I used this kind of heuristic to check if a scrape was successful by checking that the amount of products scraped today is within ~10% of the average of the last 7 days or so
You'll need to constantly rotate residential proxies (high rated) and make sure not to exhibit data scraping patterns. Some supermarkets don't show the network requests in the network tab, so cannot just get that api response.
Even then, mitm attacks with mobile app (to see the network requests and data) will also get blocked without decent cover ups.
I tried but realised it isn't worth it due to the costs and constant dev work required. In fact, some of the supermarket pricing comparison services just have (cheap labour) people scrape it
For anyone with some clout/money who would like to stop corporations like Akamai and Cloudflare from unilaterally blocking IP addresses, the way that works is you file a lawsuit against the corporations and get an injunction to stop a practice (like IP blacklisting) during the legal proceedings. IANAL, so please forgive me if my terminology isn't quite right here:
https://pro.bloomberglaw.com/insights/litigation/how-to-file...
https://www.law.cornell.edu/wex/injunctive_relief
Injunctions have been used with great success for a century or more to stop corporations from polluting or destroying ecosystems. The idea is that since anyone can file an injunction, that creates an incentive for corporations to follow the law or risk having their work halted for months or years as the case proceeds.

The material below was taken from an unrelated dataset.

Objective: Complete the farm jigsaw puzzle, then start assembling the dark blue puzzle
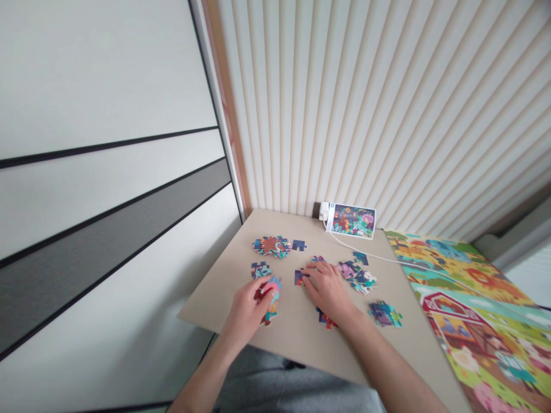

I'd argue that unilaterally blocking IP addresses on a wide scale pollutes the ecosystem of the internet, so can't be allowed to continue.
Of course, corporations have thought of all of this, so have gone to great lengths to lobby governments and use regulatory capture to install politicians and judges who rule in their favor to pay back campaign contributions they've received from those same corporations:
https://www.crowell.com/en/insights/client-alerts/supreme-co...
https://www.mcneeslaw.com/nlrb-injunction/
So now the pressures that corporations have applied on the legal system to protect their own interests at the cost of employees, taxpayers and the environment have started to affect other industries like ours in tech.
You'll tend to hear that disruptive ideas like I've discussed are bad for business from the mainstream media and corporate PR departments, since they're protecting their own interests. That's why I feel that the heart of hacker culture is in disrupting the status quo.
Since this is just a side project, if it starts demanding too much of my time too often I'll just stop it and open both the code and the data.
BTW, how could the network request not appear in the network tab?
For me the hardest part is to correlate and compare products across supermarkets
See nextjs server side, I believe they mention that as a security thing in their docs.
In terms of comparison, most names tend to be the same. So some similarity search if it's in the same category matches good enough.
For example, compare the price of oat milk at different zip codes and grocery stores. Additionally track “shrinkflation” (same price but smaller portion).
On that note, it seems you are tracking price but are you also checking the cost per gram (or ounce)? Manufacturer or store could keep price the same but offer less to the consumer. Wonder if your tool would catch this.
Having said that, that's definitely something that I could add and it would show when the shrinkflation occured if any.
There may be some exceptions, but I’m struggling to think of any except things where weight/volume aren’t really relevant to the value — e.g., a sponge.